The conversations I have had thus far at the Inclusive Museum conference have made me immediately wonder about some key fundamental questions that this transformational knowledge community has been asking for several years. I want to pull some of the language they use in their 2012 conference program to help define and clarify what I might mean above by “more global and inclusive,” and to frame some of the key issues this group is grappling with:

“The annual conference continues to ask fundamental questions about the role of museums during rapid change that characterizes societies everywhere in the world. It is envisaged that museums, both as a creature of that change and also as agents of change, are places where museum practitioners, researchers, thinkers, and educators can engage in discussions on the historic character and future shape of museums. The key question of the conference is: How can the institution of the museum become more inclusive?

“No longer the universal individual citizen of our recent modern aspirations, visitors of today are recognizably diverse. The dimensions of this diversity are material (class, locale, family circumstances), corporeal (age, race, sex & sexuality, and physical and mental characteristics), and symbolic (culture, language, gender, family, affinity, and persona). These are the gross demographics, the things that insist on our attention. But if we take the time to look more closely at today’s public, it is qualified by intersections and layers of identity which immediately turn the gross demographics into dangerous oversimplifications. The paradox of today’s public is that, in an era of globalization, actual cultures are diverging: dispositions, sensibilities, values stances, interests, orientations, affinities, and networks.”

And the question that resonates with me the most…

“How do we create a museum where the text is open, where every visitor is allowed the space to create their own meanings, where no visitor is left out?”

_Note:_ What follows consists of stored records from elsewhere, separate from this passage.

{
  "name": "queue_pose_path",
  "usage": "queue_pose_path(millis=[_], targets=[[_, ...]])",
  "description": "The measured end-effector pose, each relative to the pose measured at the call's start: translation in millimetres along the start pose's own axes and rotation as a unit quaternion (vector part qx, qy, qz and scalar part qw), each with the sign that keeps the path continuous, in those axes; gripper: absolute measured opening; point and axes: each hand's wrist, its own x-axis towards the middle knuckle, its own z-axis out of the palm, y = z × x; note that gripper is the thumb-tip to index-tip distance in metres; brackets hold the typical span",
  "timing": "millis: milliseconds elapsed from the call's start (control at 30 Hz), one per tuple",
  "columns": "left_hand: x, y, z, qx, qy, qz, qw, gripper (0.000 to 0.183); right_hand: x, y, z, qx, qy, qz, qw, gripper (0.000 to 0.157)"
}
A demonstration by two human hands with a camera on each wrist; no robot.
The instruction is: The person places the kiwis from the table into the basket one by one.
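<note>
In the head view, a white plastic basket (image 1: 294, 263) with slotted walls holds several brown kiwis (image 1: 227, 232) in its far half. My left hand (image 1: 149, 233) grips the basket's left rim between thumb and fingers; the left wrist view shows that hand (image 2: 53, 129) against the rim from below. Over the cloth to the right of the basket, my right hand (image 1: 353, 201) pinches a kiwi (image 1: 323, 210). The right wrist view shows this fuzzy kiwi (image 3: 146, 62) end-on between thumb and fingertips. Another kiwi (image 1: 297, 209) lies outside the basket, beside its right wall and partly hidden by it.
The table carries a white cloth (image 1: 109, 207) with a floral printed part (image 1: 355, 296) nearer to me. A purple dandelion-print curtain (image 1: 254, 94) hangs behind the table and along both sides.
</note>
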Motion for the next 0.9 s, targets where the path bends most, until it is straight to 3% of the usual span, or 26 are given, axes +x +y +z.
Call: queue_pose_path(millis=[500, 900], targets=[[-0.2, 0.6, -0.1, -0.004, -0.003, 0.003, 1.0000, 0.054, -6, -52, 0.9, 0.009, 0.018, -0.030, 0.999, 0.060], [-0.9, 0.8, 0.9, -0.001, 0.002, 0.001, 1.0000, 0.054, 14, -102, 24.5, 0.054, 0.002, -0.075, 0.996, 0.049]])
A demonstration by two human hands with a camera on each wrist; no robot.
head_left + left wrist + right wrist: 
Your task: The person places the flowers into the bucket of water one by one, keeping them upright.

Here at ArtMuseumTeaching.com, out of the 75 countries accessing the site, only about 20% of the readership comes from outside the United States, and more than one third of those are from Australia, Canada, and the UK. Only 2.5% of those who visit with this site are from nations outside the US, Canada, Europe, and Australia. I’d like to open this up more, but I am not exactly sure where to start (although attending the Inclusive Museum conference has been a good beginning, meeting museum peers from across the globe who share a passion for transforming what learning looks like in museums — I hope several of them will be adding their voices to this site in the upcoming months).

So I have posited my wonderings — now I ask you to chime in and add to the conversation below.

(CAVEAT: Given that I am in Barbados, I will do my absolute best to get comments posted promptly — but do bare with me, especially as this Tropical Storm Ernesto makes its way across the island this morning … should be interesting).